Is er voldaan aan deze
tweetrapsraket (waar op dit moment met name vanwege de uitleg van het begrip
‘nieuw publiek’ niet snel sprake van zal zijn) dan hebben we te maken met een
openbaarmaking aan een nieuwe publiek waarvoor voorafgaande toestemming nodig is
van de rechthebbende(n).
Over de rechtmatigheid van
content waarnaar wordt gelinkt laat zij zich overigens nog niet uit. In deze
uitspraak geeft zij dan ook geen oordeel over linken naar illegale
websites/content, zoals zoekmachines bijvoorbeeld plegen te doen.
Het Hof bepaalt tenslotte in
reactie op vraag IV dat het de lidstaten niet is toegestaan een ruimere uitleg van het begrip ‘mededeling aan het
publiek’ te bezigen en daarmee houders van een auteursrecht meer bescherming te
bieden. Dit in verband met het voorkomen van rechtsverscheidenheid (terwijl de Auteursrechtrichtlijn verschillen in wetgeving juist beoogt weg te
nemen) en daarmee rechtsongelijkheid en rechtsonzekerheid binnen de Europese
Unie. Deze uitspraak noopt waarschijnlijk tot aanpassing van de Franse en
Duitse plannen voor de zogenaamde ‘Google-taks’, een wetswijziging die een
vergoeding voor linken afdwingt.
3. Soorten content
In onderhavige casus ging
het om tekst van journalisten. Het Hof zegt nog niet met zoveel woorden dat de
dubbele toets bijvoorbeeld ook voor audiovisuele content geldt. Ik ga er op dit
moment evenwel vanuit dat er geen onderscheid naar het soort auteursrechtelijke
content behoeft te worden gemaakt. Wellicht speelt wel een rol of de content
legaal of illegaal is (denk hierbij aan de rechtszaken die Stichting BREIN al
een aantal jaren tegen nieuwsgroepen als UseNet, torrensites als The Pirate Bay
en ISP’s (Internet Service Provider) als Ziggo voert). Wel van belang is uiteraard
of de content zich (in een bepaald rechtsgebied) niet reeds in het publiek
domein bevindt: dan behoeft er immers geen voorafgaande toestemming te zijn. Belangrijk
is tenslotte dat het geen nieuwe kopie van een werk mag zijn: het moet gaan om
een hyperlink naar de initiële openbaarmaking.
4. Soorten links
Het Hof maakt in het Svensson-arrest geen onderscheid naar het soort links en hanteert
daarmee een techniekneutraal toetsingskader. In een andere zaak (‘BestWater’)
waarbij de Duitse Hoge Raad (Bundesgerichtshof) vragen van uitleg heeft gesteld
aan het Europese Hof van Justitie inzake embedding wordt een en ander naar alle
waarschijnlijkheid weer wat verder genuanceerd.

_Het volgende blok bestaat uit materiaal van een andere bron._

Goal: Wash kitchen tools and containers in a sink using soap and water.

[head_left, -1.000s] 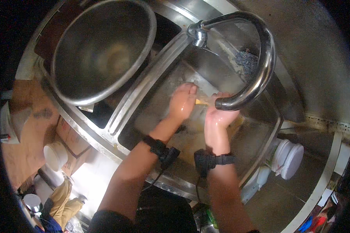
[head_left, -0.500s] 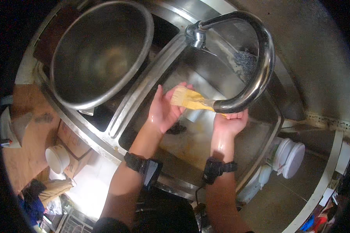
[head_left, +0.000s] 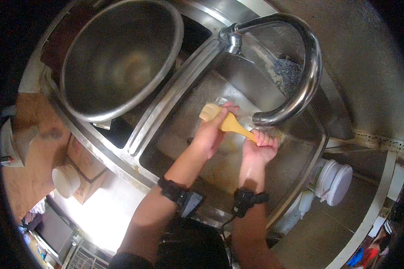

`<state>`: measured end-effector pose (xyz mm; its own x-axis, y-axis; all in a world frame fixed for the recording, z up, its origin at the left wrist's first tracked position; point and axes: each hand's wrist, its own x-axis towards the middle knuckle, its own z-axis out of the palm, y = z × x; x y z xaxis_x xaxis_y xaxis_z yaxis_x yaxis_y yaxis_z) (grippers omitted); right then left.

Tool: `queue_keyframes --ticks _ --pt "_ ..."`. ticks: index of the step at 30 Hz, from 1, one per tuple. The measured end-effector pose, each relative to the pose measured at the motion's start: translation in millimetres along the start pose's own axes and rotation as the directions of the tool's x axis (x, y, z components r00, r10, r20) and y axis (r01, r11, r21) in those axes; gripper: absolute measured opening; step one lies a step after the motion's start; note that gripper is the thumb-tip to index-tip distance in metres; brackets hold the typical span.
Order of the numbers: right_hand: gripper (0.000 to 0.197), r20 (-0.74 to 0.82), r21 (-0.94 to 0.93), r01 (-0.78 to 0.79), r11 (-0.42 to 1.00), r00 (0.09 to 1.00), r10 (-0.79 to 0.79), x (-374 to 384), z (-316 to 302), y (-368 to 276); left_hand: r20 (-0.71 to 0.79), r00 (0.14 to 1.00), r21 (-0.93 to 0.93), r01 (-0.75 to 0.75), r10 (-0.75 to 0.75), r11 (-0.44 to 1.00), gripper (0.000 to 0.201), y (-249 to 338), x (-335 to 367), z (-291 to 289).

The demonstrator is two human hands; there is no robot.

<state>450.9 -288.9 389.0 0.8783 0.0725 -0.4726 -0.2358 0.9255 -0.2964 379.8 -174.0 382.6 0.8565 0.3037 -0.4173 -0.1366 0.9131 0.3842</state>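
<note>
Over the sink basin (head_left: 229,179) I hold a yellow flat brush (head_left: 234,125) with pale bristles, its head toward the left and its handle toward the right. My left hand (head_left: 209,133) is closed around the brush near its head, thumb on top and fingertips showing beyond it. My right hand (head_left: 260,150) is wrapped round the handle's end. The curved metal faucet (head_left: 310,67) arches over from the back, and its spout ends just above and right of the brush. Wet skin shines on my right wrist.
A large steel bowl (head_left: 78,105) sits over the left basin. A dark scouring pad (head_left: 287,74) lies behind the faucet's arc. White tubs (head_left: 339,184) stand right of the sink. A white container (head_left: 66,182) and a cardboard box (head_left: 92,179) are at the left.
The brush has moved out from under the spout, toward me. My left hand, spread beneath the bristles before, has closed over the brush near its head. My right hand keeps the handle, now with knuckles up.
</note>
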Motion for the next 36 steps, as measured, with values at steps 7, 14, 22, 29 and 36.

In deze kwestie gaat het erom
of emdedding of framing (wederom van tekst) inbreuk maakt op een onbenoemd
exploitatierecht vanwege mogelijke openbaring aan een nieuw publiek.
Hyperlinkenen en embedden zijn verschillende technologieën die toch aan elkaar zijn
gerelateerd. Bij sommige vormen van iframing lijkt het soms alsof er een nieuwe
kopie van een werk wordt geopenbaard. Bij pop-ups en rss-feeds is de beleving
net weer anders. Ligt het echter op de weg van het Unie-recht om
auteursrechthebbenden te beschermen tegen mogelijke verwarring bij de
consument? Wellicht introduceert het Hof in de BestWater case voor embedden een
andere toetsingsmaatstaf en legt het verschillende criteria voor verschillende verschijningsvormen
van linken naar content aan, waaraan nationale rechters vervolgens moeten
toetsen.
Van verveelvoudigen (in
tegenstelling tot openbaarmaken) kan in ieder geval geen sprake zijn indien men
de werken niet op de eigen servers heeft staan (zoals het geval is bij het
embedden van Youtube filmpjes) en er dus niet wordt gekopieerd.